## Activity
Although the entries contain pictures, only their text goes into the copy, set down exactly.

## Given entries

BEGIN

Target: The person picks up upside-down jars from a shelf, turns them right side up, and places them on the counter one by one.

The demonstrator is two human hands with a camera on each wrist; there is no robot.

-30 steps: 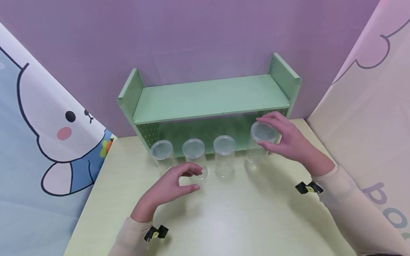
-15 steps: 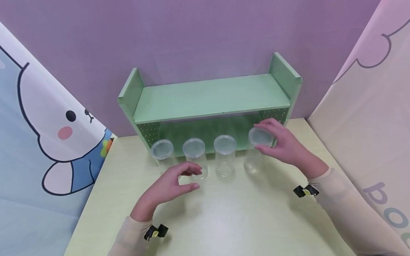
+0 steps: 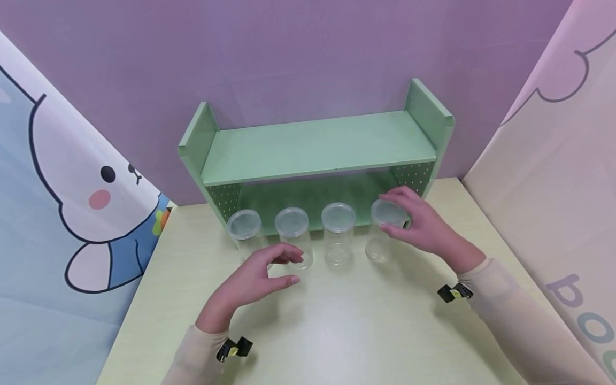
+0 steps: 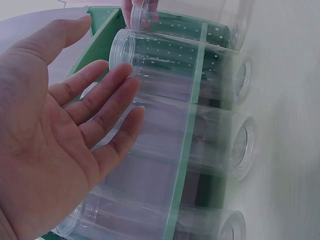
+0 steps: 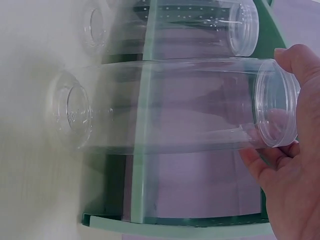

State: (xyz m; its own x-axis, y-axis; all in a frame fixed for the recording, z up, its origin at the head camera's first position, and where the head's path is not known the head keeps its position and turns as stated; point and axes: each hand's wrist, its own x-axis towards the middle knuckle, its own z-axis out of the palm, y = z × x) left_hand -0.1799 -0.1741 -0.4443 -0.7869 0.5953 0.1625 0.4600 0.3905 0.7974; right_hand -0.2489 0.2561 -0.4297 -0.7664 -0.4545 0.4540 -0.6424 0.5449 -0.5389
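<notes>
Four clear plastic jars with lids stand in a row on the table, in front of the green shelf [image 3: 317, 147]. My right hand [image 3: 392, 214] grips the rightmost jar [image 3: 377, 247] by its lid, thumb in front and fingers behind; its base sits level with the other jars. In the right wrist view the same jar [image 5: 165, 105] lies across the frame, with my fingers [image 5: 285, 170] round its lid. My left hand [image 3: 293, 267] hovers with loosely curved fingers just before the second jar [image 3: 292, 230] and holds nothing. The left wrist view shows that hand's fingers [image 4: 100, 110] close to a jar [image 4: 165, 75].
The leftmost jar [image 3: 243, 227] and the third jar [image 3: 338, 227] stand untouched. Both levels of the shelf are bare. The pale table [image 3: 337, 326] reaches toward me. A purple wall is behind, with printed panels at both sides.
My right hand has lowered the rightmost jar to the table and brought it slightly left and nearer. The left hand has stayed put.
</notes>
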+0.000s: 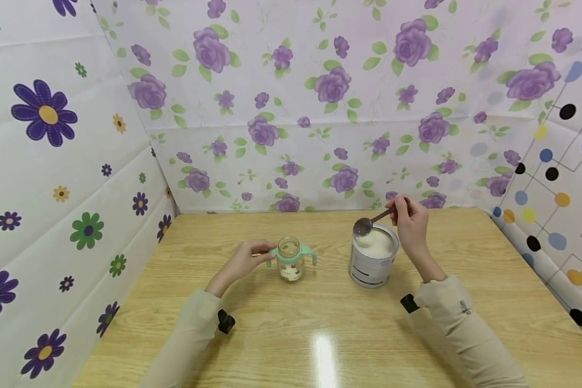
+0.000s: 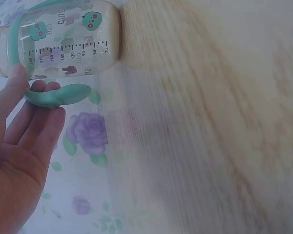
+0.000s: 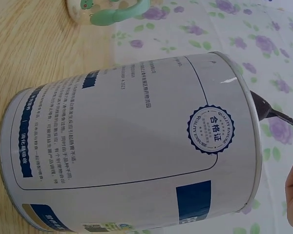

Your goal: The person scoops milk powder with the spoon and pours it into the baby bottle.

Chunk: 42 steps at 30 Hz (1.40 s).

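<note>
Sleeves: my two beige cuffs lie nearest the camera, one each side of the bottle (image 1: 291,260), with a black wrist camera clipped at each.
Counter: pale wood (image 1: 320,334) with a glare spot on my side of the bottle; flowered sheets stand behind it and to both sides.
Left hand: my left hand (image 1: 244,260) is just left of the bottle, fingers (image 2: 39,86) hooked round its mint handle (image 2: 56,95), thumb laid on the glassy wall.
Bottle: upright on the counter, open at the top, a little white powder in the bottom. I judge it light and stiff, its smooth wall slippery, so the handle loop is the surer hold.
Tin: a powder tin (image 1: 372,257) stands right of the bottle, apart from it, lid off, nearly full of white powder. I judge it heavier and steady; it would want a grip round its wall.
Right hand: my right hand (image 1: 409,221) is right of the bottle, above the tin's far rim, fingers pinched on the spoon's stem.
Spoon: metal spoon (image 1: 365,226), bowl over the tin's near-left rim; thin, hard, slick, best held far up the stem. Whether it carries powder I cannot tell.
</note>
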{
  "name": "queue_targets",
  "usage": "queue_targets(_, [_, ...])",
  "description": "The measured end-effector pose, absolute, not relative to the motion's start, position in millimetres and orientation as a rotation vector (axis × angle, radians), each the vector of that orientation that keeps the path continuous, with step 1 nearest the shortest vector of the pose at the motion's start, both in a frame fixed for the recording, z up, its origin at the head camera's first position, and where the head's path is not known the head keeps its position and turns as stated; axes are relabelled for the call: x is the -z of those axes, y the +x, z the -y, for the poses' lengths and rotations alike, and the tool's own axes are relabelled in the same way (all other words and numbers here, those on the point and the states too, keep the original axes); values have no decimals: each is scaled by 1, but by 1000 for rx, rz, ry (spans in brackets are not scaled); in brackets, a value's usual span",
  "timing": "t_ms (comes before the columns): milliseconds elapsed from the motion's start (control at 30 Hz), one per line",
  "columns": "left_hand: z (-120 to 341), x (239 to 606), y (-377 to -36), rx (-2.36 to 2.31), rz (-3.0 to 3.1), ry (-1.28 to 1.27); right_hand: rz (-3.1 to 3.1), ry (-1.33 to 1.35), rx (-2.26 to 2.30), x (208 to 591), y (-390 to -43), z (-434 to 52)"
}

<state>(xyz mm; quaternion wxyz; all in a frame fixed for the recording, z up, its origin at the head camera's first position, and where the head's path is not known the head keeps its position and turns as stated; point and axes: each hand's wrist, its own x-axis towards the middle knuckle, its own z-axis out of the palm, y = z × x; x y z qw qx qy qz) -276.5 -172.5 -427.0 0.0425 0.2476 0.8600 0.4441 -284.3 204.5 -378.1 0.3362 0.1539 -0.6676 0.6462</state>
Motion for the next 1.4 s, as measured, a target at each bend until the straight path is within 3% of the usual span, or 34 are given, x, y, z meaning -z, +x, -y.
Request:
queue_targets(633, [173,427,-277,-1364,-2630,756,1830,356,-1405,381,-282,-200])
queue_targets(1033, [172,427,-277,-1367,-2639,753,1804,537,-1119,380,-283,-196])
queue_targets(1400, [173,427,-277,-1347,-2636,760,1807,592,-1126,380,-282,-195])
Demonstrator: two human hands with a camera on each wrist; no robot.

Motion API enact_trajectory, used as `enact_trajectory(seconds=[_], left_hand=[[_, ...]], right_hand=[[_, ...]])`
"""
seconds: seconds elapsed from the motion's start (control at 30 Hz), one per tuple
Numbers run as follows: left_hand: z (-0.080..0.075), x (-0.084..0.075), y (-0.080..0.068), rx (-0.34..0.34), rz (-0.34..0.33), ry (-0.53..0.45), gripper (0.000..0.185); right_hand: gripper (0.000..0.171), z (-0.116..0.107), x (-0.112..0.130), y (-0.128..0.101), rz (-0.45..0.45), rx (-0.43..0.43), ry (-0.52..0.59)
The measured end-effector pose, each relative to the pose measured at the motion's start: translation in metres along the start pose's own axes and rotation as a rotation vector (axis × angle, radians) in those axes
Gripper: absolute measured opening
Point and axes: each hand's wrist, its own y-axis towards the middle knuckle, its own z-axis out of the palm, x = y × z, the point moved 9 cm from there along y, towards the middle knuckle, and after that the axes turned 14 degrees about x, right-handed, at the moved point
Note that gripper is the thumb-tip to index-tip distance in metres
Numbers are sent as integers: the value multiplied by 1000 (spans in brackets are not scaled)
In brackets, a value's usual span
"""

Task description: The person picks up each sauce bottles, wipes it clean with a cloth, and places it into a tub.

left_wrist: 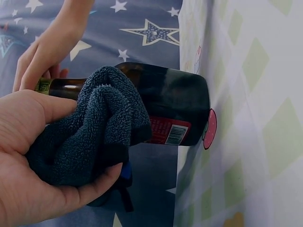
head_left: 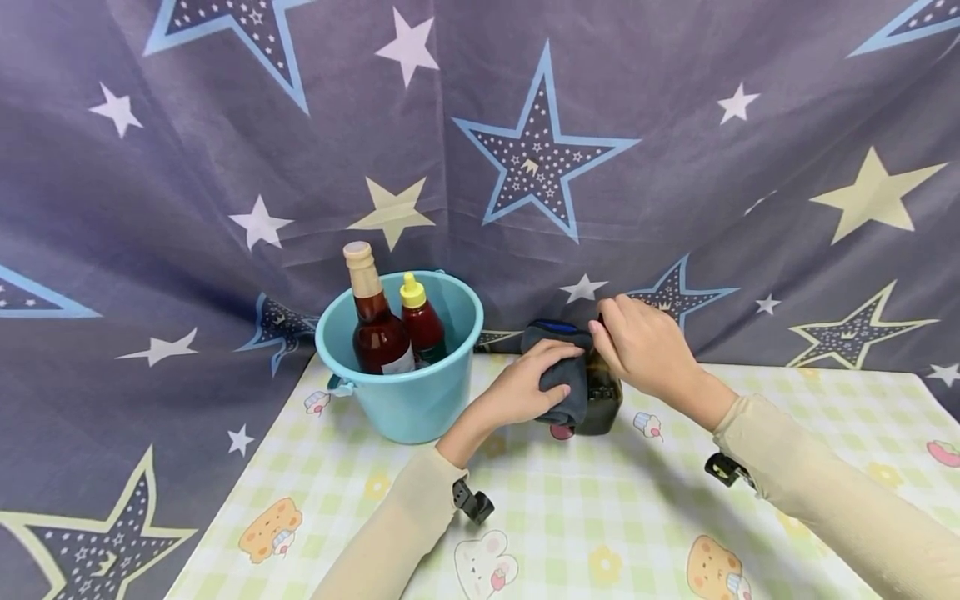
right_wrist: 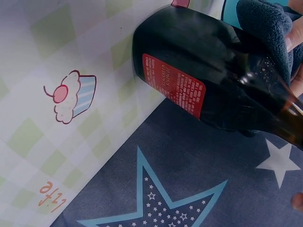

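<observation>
A dark glass bottle (head_left: 602, 412) with a red label (right_wrist: 175, 85) stands upright on the table, right of the bucket. My right hand (head_left: 647, 348) grips it by the neck, near the top. In my left hand (head_left: 525, 385) is a folded dark blue-grey towel (left_wrist: 102, 123), held between thumb and fingers. The towel lies against the bottle's side, around its shoulder, and hides part of the glass. In the left wrist view, the bottle's lower body (left_wrist: 175, 101) and a barcode on its label show past the towel.
Left of the hands stands a light blue bucket (head_left: 408, 408). It holds a tall brown-red bottle (head_left: 381, 337) with a pale cap and a red squeeze bottle (head_left: 423, 327) with a yellow top. A green-checked cloth (head_left: 570, 517) covers the table; a star-patterned curtain (head_left: 495, 275) hangs close behind.
</observation>
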Motion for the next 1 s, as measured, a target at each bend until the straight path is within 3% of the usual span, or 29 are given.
enact_trajectory(seconds=[1.0], left_hand=[[1, -3, -3, -15, 33, 7, 54]], right_hand=[[45, 1, 0, -2, 12, -17, -15]])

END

## Answer box
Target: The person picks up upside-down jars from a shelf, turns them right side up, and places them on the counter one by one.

The demonstrator is two human hands with a camera on each wrist; there is no robot.

-30 steps: 
-15 steps: 
+0 steps: 
+0 steps: 
+0 steps: 

State: (xyz m; its own x-axis, y-axis; all in a frame fixed for the recording, z up, its origin at the head camera's first position, and where the head's path is not known the head keeps its position and turns as stated; point and axes: each hand's wrist, its own x-axis towards the middle knuckle, its own z-axis out of the palm, y = z × x) left_hand -0.1799 -0.1741 -0.4443 -0.7869 0.5953 0.1625 0.4600 0.3905 0.7974; right_hand -0.2489 0.2561 -0.4297 -0.7664 -0.4545 0.4540 -0.6424 0.5449 -0.5389
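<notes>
Four clear plastic jars with lids stand in a row on the table, in front of the green shelf [image 3: 317, 147]. My right hand [image 3: 392, 214] grips the rightmost jar [image 3: 377, 247] by its lid, thumb in front and fingers behind; its base sits level with the other jars. In the right wrist view the same jar [image 5: 165, 105] lies across the frame, with my fingers [image 5: 285, 170] round its lid. My left hand [image 3: 293, 267] hovers with loosely curved fingers just before the second jar [image 3: 292, 230] and holds nothing. The left wrist view shows that hand's fingers [image 4: 100, 110] close to a jar [image 4: 165, 75].
The leftmost jar [image 3: 243, 227] and the third jar [image 3: 338, 227] stand untouched. Both levels of the shelf are bare. The pale table [image 3: 337, 326] reaches toward me. A purple wall is behind, with printed panels at both sides.
My right hand has lowered the rightmost jar to the table and brought it slightly left and nearer. The left hand has stayed put.
</notes>
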+0.000s: 
+0.000s: 
+0.000s: 

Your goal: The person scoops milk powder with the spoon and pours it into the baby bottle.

Chunk: 42 steps at 30 Hz (1.40 s).

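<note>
Sleeves: my two beige cuffs lie nearest the camera, one each side of the bottle (image 1: 291,260), with a black wrist camera clipped at each.
Counter: pale wood (image 1: 320,334) with a glare spot on my side of the bottle; flowered sheets stand behind it and to both sides.
Left hand: my left hand (image 1: 244,260) is just left of the bottle, fingers (image 2: 39,86) hooked round its mint handle (image 2: 56,95), thumb laid on the glassy wall.
Bottle: upright on the counter, open at the top, a little white powder in the bottom. I judge it light and stiff, its smooth wall slippery, so the handle loop is the surer hold.
Tin: a powder tin (image 1: 372,257) stands right of the bottle, apart from it, lid off, nearly full of white powder. I judge it heavier and steady; it would want a grip round its wall.
Right hand: my right hand (image 1: 409,221) is right of the bottle, above the tin's far rim, fingers pinched on the spoon's stem.
Spoon: metal spoon (image 1: 365,226), bowl over the tin's near-left rim; thin, hard, slick, best held far up the stem. Whether it carries powder I cannot tell.
</note>
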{
  "name": "queue_targets",
  "usage": "queue_targets(_, [_, ...])",
  "description": "The measured end-effector pose, absolute, not relative to the motion's start, position in millimetres and orientation as a rotation vector (axis × angle, radians), each the vector of that orientation that keeps the path continuous, with step 1 nearest the shortest vector of the pose at the motion's start, both in a frame fixed for the recording, z up, its origin at the head camera's first position, and where the head's path is not known the head keeps its position and turns as stated; axes are relabelled for the call: x is the -z of those axes, y the +x, z the -y, for the poses' lengths and rotations alike, and the tool's own axes are relabelled in the same way (all other words and numbers here, those on the point and the states too, keep the original axes); values have no decimals: each is scaled by 1, but by 1000 for rx, rz, ry (spans in brackets are not scaled); in brackets, a value's usual span",
  "timing": "t_ms (comes before the columns): milliseconds elapsed from the motion's start (control at 30 Hz), one per line",
  "columns": "left_hand: z (-120 to 341), x (239 to 606), y (-377 to -36), rx (-2.36 to 2.31), rz (-3.0 to 3.1), ry (-1.28 to 1.27); right_hand: rz (-3.1 to 3.1), ry (-1.33 to 1.35), rx (-2.26 to 2.30), x (208 to 591), y (-390 to -43), z (-434 to 52)"
}

<state>(xyz mm; quaternion wxyz; all in a frame fixed for the recording, z up, its origin at the head camera's first position, and where the head's path is not known the head keeps its position and turns as stated; point and axes: each hand's wrist, its own x-axis towards the middle knuckle, its own z-axis out of the palm, y = z × x; x y z qw qx qy qz) -276.5 -172.5 -427.0 0.0425 0.2476 0.8600 0.4441 -284.3 204.5 -378.1 0.3362 0.1539 -0.6676 0.6462</state>
Motion for the next 1.4 s, as measured, a target at each bend until the straight path is within 3% of the usual span, or 34 are given, x, y, z meaning -z, +x, -y.
Request:
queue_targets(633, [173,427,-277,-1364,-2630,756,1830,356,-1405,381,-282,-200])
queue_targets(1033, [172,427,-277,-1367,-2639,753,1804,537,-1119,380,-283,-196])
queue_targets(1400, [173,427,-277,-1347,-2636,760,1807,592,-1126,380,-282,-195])
Demonstrator: two human hands with a camera on each wrist; no robot.

Motion API enact_trajectory, used as `enact_trajectory(seconds=[_], left_hand=[[_, ...]], right_hand=[[_, ...]])`
"""
seconds: seconds elapsed from the motion's start (control at 30 Hz), one per tuple
Numbers run as follows: left_hand: z (-0.080..0.075), x (-0.084..0.075), y (-0.080..0.068), rx (-0.34..0.34), rz (-0.34..0.33), ry (-0.53..0.45), gripper (0.000..0.185); right_hand: gripper (0.000..0.171), z (-0.116..0.107), x (-0.112..0.130), y (-0.128..0.101), rz (-0.45..0.45), rx (-0.43..0.43), ry (-0.52..0.59)
The measured end-effector pose, each relative to the pose measured at the motion's start: translation in metres along the start pose's own axes and rotation as a rotation vector (axis × angle, radians) in those axes
Gripper: absolute measured opening
Point and axes: each hand's wrist, its own y-axis towards the middle knuckle, its own z-axis out of the palm, x = y × z, the point moved 9 cm from there along y, towards the middle knuckle, and after that the axes turned 14 degrees about x, right-handed, at the moved point
Note that gripper is the thumb-tip to index-tip distance in metres
Numbers are sent as integers: the value multiplied by 1000 (spans in brackets are not scaled)
In brackets, a value's usual span
"""

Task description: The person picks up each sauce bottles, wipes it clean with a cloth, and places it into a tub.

left_wrist: 
head_left: 
right_wrist: 

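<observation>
A dark glass bottle (head_left: 602, 412) with a red label (right_wrist: 175, 85) stands upright on the table, right of the bucket. My right hand (head_left: 647, 348) grips it by the neck, near the top. In my left hand (head_left: 525, 385) is a folded dark blue-grey towel (left_wrist: 102, 123), held between thumb and fingers. The towel lies against the bottle's side, around its shoulder, and hides part of the glass. In the left wrist view, the bottle's lower body (left_wrist: 175, 101) and a barcode on its label show past the towel.
Left of the hands stands a light blue bucket (head_left: 408, 408). It holds a tall brown-red bottle (head_left: 381, 337) with a pale cap and a red squeeze bottle (head_left: 423, 327) with a yellow top. A green-checked cloth (head_left: 570, 517) covers the table; a star-patterned curtain (head_left: 495, 275) hangs close behind.
</observation>
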Motion for the next 1 s, as measured, a target at each bend until the straight path is within 3% of the usual span, or 29 are given.
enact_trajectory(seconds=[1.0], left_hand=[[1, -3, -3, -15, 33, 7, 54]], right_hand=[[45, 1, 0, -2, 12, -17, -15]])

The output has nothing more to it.